[EXERCISE OBJECTIVE]
Please restate the data below word for word, omitting all images.

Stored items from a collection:
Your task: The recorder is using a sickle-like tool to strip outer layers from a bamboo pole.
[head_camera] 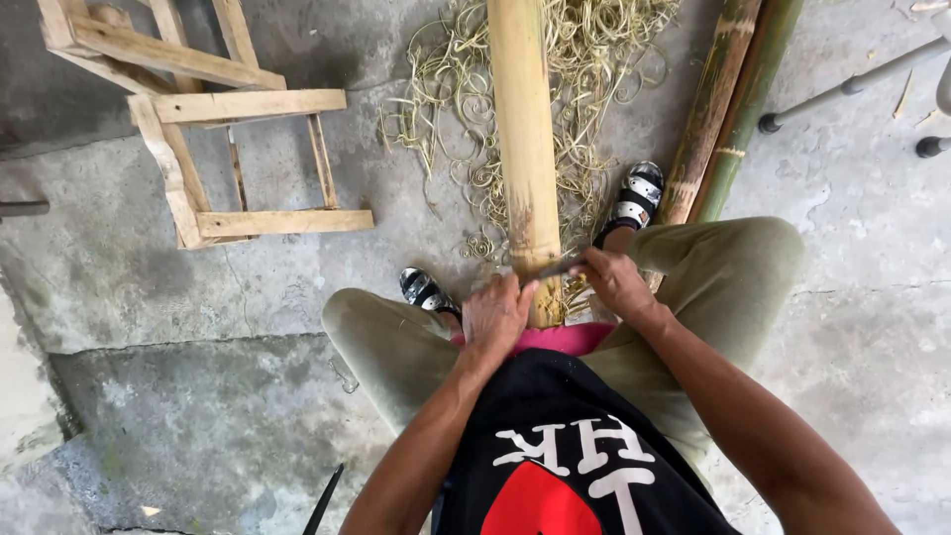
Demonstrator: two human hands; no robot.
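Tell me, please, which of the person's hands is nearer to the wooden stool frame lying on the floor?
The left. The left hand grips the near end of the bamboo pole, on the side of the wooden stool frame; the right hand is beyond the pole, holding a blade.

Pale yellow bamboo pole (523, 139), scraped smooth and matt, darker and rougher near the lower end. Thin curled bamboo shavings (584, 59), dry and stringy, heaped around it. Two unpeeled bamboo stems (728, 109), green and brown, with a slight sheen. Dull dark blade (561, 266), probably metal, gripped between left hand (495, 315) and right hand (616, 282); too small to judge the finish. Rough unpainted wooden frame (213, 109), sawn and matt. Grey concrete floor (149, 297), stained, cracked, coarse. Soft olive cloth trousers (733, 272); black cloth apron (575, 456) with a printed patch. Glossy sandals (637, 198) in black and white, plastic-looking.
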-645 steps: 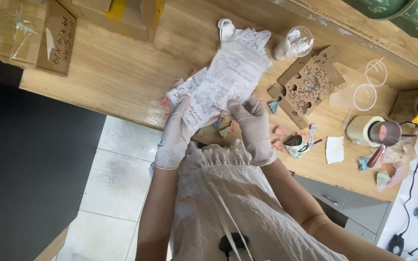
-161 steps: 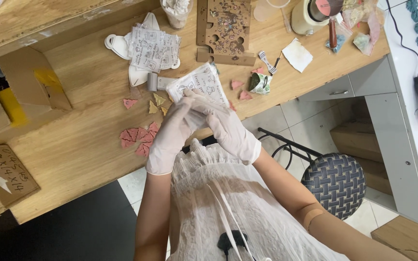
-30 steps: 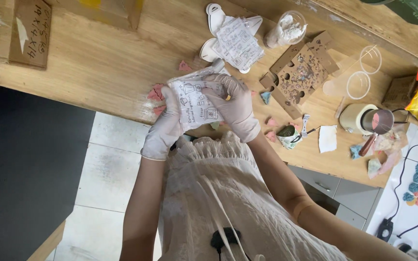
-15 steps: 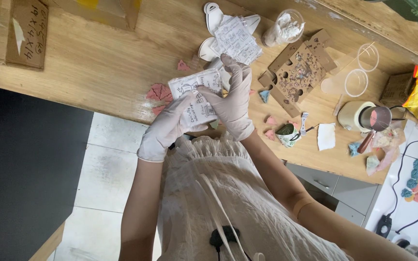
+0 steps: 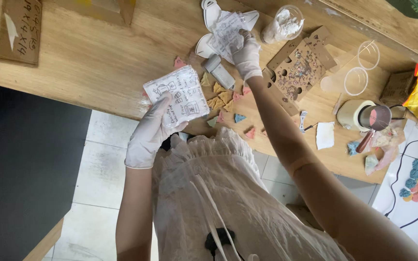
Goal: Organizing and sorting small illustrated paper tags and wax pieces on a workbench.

[TASK ANSWER]
Your task: The recorder is using a sickle-like tool to strip outer layers from a bamboo pole.
[head_camera] 
Demonstrator: two human hands; no robot.
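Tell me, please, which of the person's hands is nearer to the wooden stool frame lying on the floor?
The left. The left hand grips the near end of the bamboo pole, on the side of the wooden stool frame; the right hand is beyond the pole, holding a blade.

Pale yellow bamboo pole (523, 139), scraped smooth and matt, darker and rougher near the lower end. Thin curled bamboo shavings (584, 59), dry and stringy, heaped around it. Two unpeeled bamboo stems (728, 109), green and brown, with a slight sheen. Dull dark blade (561, 266), probably metal, gripped between left hand (495, 315) and right hand (616, 282); too small to judge the finish. Rough unpainted wooden frame (213, 109), sawn and matt. Grey concrete floor (149, 297), stained, cracked, coarse. Soft olive cloth trousers (733, 272); black cloth apron (575, 456) with a printed patch. Glossy sandals (637, 198) in black and white, plastic-looking.
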-645 steps: 
-161 steps: 
-30 steps: 
-15 steps: 
+0 steps: 
Goal: Organizing and sorting small illustrated paper tags and wax pieces on a workbench.

This completes the output.